The source-filter model of the vocal tract
The
vibration of the vocal folds in the larynx produces a varying air flow which may be treated as a periodic source (A).
(A periodic signal is cyclic: its motion is reproduced after a time interval called its
period. A
consequence is that its spectrum is made up of harmonics. Go to
'What is a sound spectrum?' for an introduction.) This source signal
is input to the vocal tract. The tract behaves like a variable filter (B) in that its response is different for different frequencies. It is variable because, by changing the position of your tongue, jaw etc you can change that frequency response.
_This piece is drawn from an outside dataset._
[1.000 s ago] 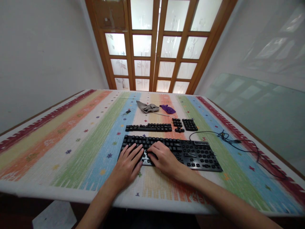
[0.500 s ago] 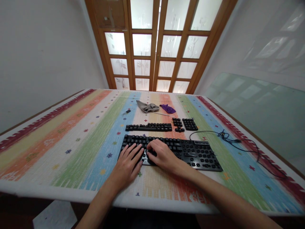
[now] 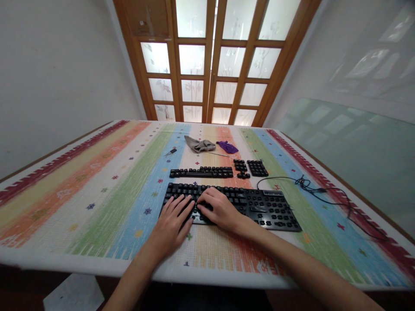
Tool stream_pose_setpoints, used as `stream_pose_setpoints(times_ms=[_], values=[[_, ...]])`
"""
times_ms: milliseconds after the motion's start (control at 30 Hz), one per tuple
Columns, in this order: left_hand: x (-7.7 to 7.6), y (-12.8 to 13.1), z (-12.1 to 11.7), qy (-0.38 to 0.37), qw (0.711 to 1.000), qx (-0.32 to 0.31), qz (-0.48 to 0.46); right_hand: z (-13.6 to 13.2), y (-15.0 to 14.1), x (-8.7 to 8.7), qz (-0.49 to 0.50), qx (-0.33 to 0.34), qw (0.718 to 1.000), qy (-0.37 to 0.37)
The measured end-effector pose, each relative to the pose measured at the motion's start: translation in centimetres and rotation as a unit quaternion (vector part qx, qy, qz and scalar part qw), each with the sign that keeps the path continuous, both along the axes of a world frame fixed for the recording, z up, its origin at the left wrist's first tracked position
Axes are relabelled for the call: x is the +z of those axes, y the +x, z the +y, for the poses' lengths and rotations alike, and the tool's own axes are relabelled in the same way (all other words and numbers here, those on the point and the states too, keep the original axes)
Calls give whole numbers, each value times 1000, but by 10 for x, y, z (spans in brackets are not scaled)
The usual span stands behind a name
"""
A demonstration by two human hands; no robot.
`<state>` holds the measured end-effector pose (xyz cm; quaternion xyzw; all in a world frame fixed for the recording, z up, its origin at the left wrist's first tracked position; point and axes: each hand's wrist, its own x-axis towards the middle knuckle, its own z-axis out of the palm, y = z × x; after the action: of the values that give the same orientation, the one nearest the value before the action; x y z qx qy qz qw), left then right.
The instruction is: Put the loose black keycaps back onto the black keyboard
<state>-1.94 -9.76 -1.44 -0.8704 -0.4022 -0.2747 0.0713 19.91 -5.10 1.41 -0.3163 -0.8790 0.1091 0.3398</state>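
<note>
A black keyboard (image 3: 272, 218) lies near the table's front edge. Keycaps cover its upper rows, while bare key posts show across its right part. My left hand (image 3: 173, 222) rests on the keyboard's left end, fingers stretched out and slightly apart, holding nothing. Beside it, my right hand (image 3: 220, 209) is curled over the middle of the keyboard. Its thumb and fingertips come together low over the keys, and whatever is between them is hidden. Loose black keycaps (image 3: 207, 173) stand in rows behind the keyboard, with a number-pad group (image 3: 257, 168) at their right.
A grey cloth (image 3: 199, 144) and a purple cloth (image 3: 228, 147) lie farther back, a thin rod in front of them. A small black tool with wire prongs (image 3: 172, 151) is to their left. The keyboard's cable (image 3: 308, 185) coils at right on the striped tablecloth (image 3: 97, 216).
My right hand has shifted slightly left and back over the keys, its fingers staying curled. My left hand stays in place on the keyboard. The view has tilted a little.
</note>
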Motion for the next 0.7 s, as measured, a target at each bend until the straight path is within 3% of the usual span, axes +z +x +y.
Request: stream_pose_setpoints(times_ms=[267,500,700], values=[[1,0,0,-8,1000,-1,-9,5,1,-5,-26,28,998,49],[3,1,0,2,1000,-8,5,-3,-2,4,-129,29,983,125],[4,0,3,13,999,-20,26,-5,-5,2,-160,22,977,142]])
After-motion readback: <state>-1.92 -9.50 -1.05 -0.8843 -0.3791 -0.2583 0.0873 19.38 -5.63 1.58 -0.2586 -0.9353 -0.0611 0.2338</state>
The input signal and the vocal tract, together with the
radiation properties of the mouth, face and external field, produce a sound output (C).
Because the source is harmonic, we can say that the gain of the tract (B) is sampled at
multiples of
the fundamental frequency fo. In the case sketched at left below, the resonances R1 and R2 can be determined
approximately from
the peaks in the envelope of the sound spectrum. These peaks are called the formants
(F1 and F2). (See What is a formant?)
Note that the detail in the spectrum is easier to see if F0 is low, e.g. for
a low pitched man's voice (diagram at left), than it is for a child's voice -
shown at right.
The lowest resonance is determined to a considerable extent by the end effect of your
mouth: if you
lower your jaw, R1 rises. R2 is affected by the jaw position too, but it is primarily affected by the position
of the constriction inside your mouth. Moving your tongue forwards and backwards
changes
R2 (and also R1, but to a lesser extent). Maps of (R1,R2) for various accents of English are given on Sounds of World English.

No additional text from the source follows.